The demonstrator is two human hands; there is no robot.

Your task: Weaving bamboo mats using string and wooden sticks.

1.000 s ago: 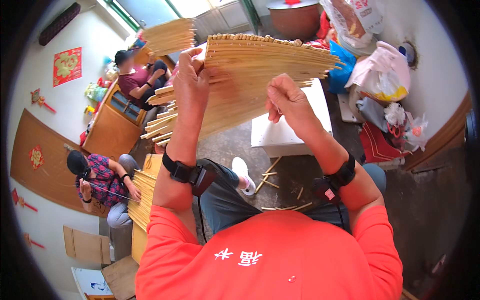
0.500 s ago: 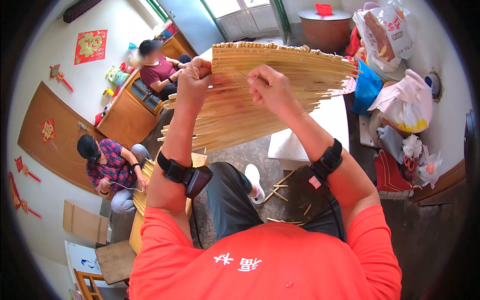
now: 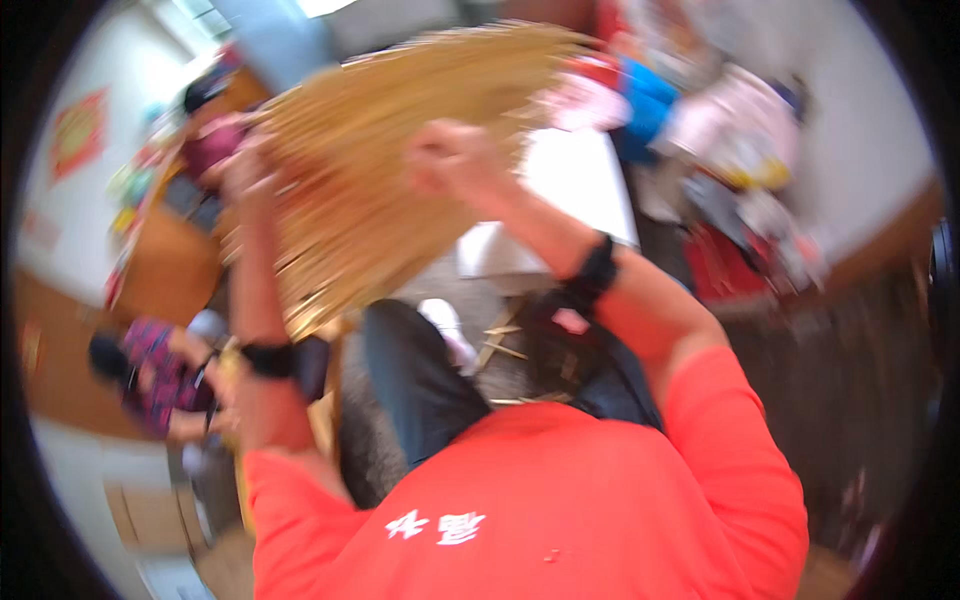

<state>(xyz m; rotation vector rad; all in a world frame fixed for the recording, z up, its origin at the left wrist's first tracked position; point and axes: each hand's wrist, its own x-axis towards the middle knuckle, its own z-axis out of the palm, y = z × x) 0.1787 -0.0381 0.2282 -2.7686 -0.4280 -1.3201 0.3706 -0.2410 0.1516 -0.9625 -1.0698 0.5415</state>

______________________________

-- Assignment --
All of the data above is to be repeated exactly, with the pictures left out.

-- Written response --
The demonstrator is two human hands; there is no robot.

Your task: Weaving bamboo mats using string and wooden sticks.

1.000 s ago: 
0.500 s ago: 
now: 

<state>(xyz m; rotation vector rad; all in a world frame fixed for the recording, z up, its origin at the left wrist's first tracked position; point and axes: each hand's wrist, its own x-axis towards the middle knuckle, its own z-axis out of the palm, y = z × x) 0.1787 -0.0381 0.2282 -2.7686 -0.4280 -1.3201 0.3706 -0.2410 0.1516 -0.9625 -1.0698 0.5415</state>

This exercise requires no further work.